With a pricing policy like that, it hardly seems strange that someone would elect _not_ to pay'em.
In Adobes case, there are a lot of potential users that have to start out as pirates to actually learn how to use their software, so at a later stage they could buy it.
I know personally that you can defeat the security in CS2. And when I installed it legitimately I did not have to call anyone.
On the flip side, I don't use any Adobe any more. The last holdout was Acrobat. I can get done what I need to get done with GS and Inkscape, today. Scribus-NG replaced InDesign for me some time ago. The Gimp has replaced Photoshop for me completely for even longer. (It's true I'm not doing prepress.)
"You're right," Fisheye says. "I should have set it on 'whip' or 'chop.'"
I explain that these programs are really free as in freedom, respecting you as a person and not calling you a criminal for not paying arbitrarily high prices
Most people, in a professional setting at least, don't really care about that (especially as it's not their money that's paying for it)...
offer most of the functionality you need for most projects
...but that they do care about. If I have a choice between two pieces of software, one that does everything I need and one that doesn't, I am not going to want to be at work longer because I have the latter rather than the former.

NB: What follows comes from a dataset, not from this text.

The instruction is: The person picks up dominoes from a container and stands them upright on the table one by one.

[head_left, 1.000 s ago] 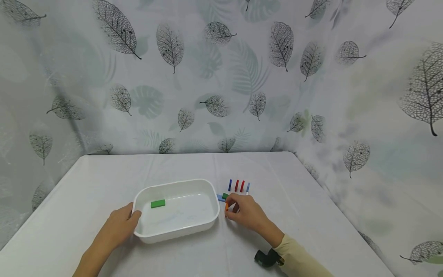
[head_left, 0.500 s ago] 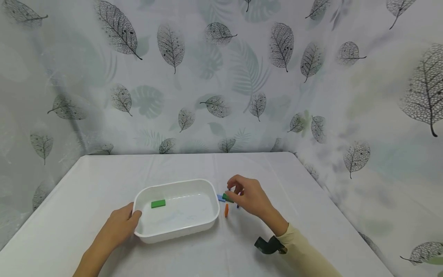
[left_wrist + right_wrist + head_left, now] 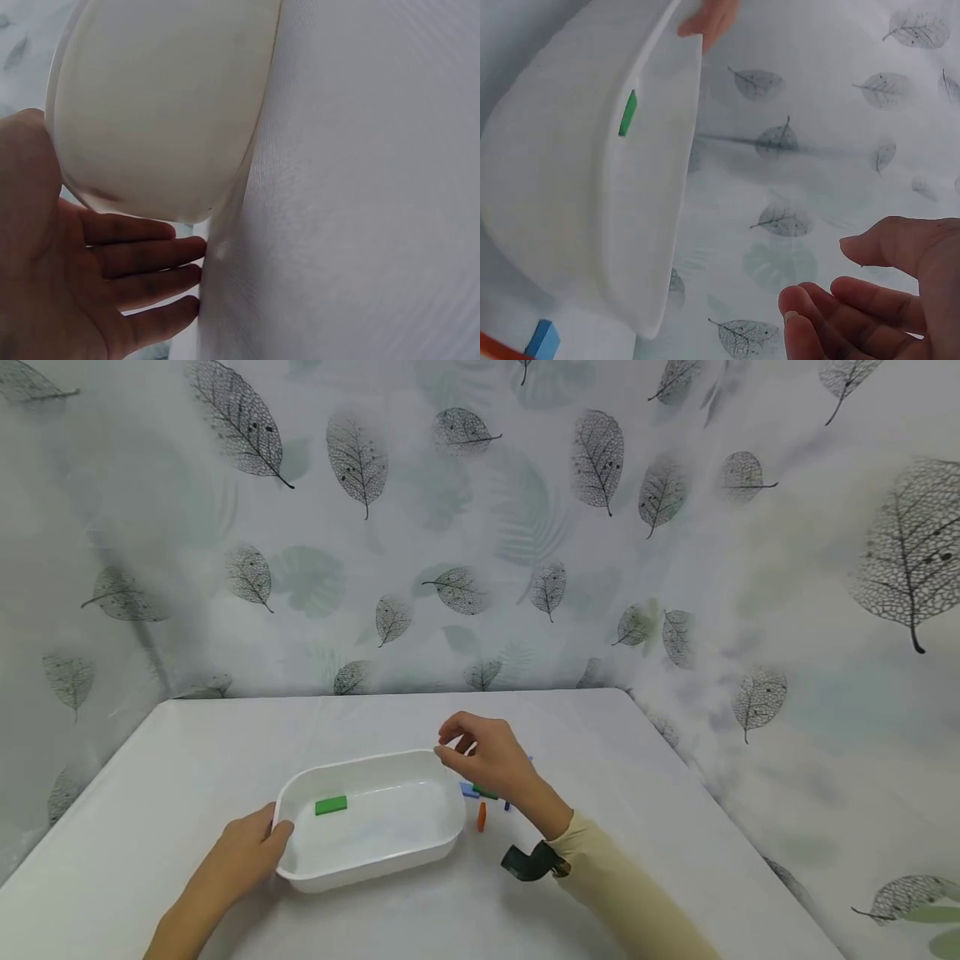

It's official. Most of you are morons.
Most people, in a professional setting at least, don't really care about that (especially as it's not their money that's paying for it)...
A lot of design does not happen in a "professional setting". It is done by freelancers, and small shops, and before they are that they are students and trying to build up a portfolio. I am discussing their insistence on Adobe products, when in that situation where it is their money, and they don't have a lot of it, the no cost part of free software does matter. The freedom part of free software matters too because there is mutual respect in place.
Yes, if you are working for a big company that can afford it, then software and cost decisions don't matter to the individual employee, it all just magically appears on your desk. But these independents do need to integrate their work with the workflow of these bigger places, and that is how Adobe has everyone convinced other things are not worth their time. I can certainly appreciate the sentiment, it takes time to learn something else, and most people just want their tools to get out of the way. The free alternatives sometimes need to improve their UI to reduce the learning curve for someone coming from the Adobe world. The proof is in the work though, and if good design is created with these tools, and people know it, I think it gives a stronger reason for people to give it a 2nd look. A few cool kids can do a lot to improve the popularity of a group.
The free alternatives are not perfect or right for every project. Not having to sneak around with cracks, etc, or break the bank, I think is a strong plus.
Copyright infringment is NOT piracy. Piracy is ship to ship armed robbery, kidnapping and murder.
Utilizing the synergization of benchmark e-solutions to pre-workaround action items!
Corel bought Jasc PSP in 2004, not Adobe.
http://en.wikipedia.org/wiki/Paint_Shop_Pro
95%, if not more, of people using Photoshop don't need it. We tried for a major push for Adobe Elements at one place I worked at, but a lot of people wanted Photoshop just because it was the "grown up"/Real product.
Without this delusion they have in fact most company workers could do all the same work with GIMP (or even non-commercial quality software) and would probably need only part of features anyway... Especially with GIMP, which would be free in money and as in freedom. But damn those delusions.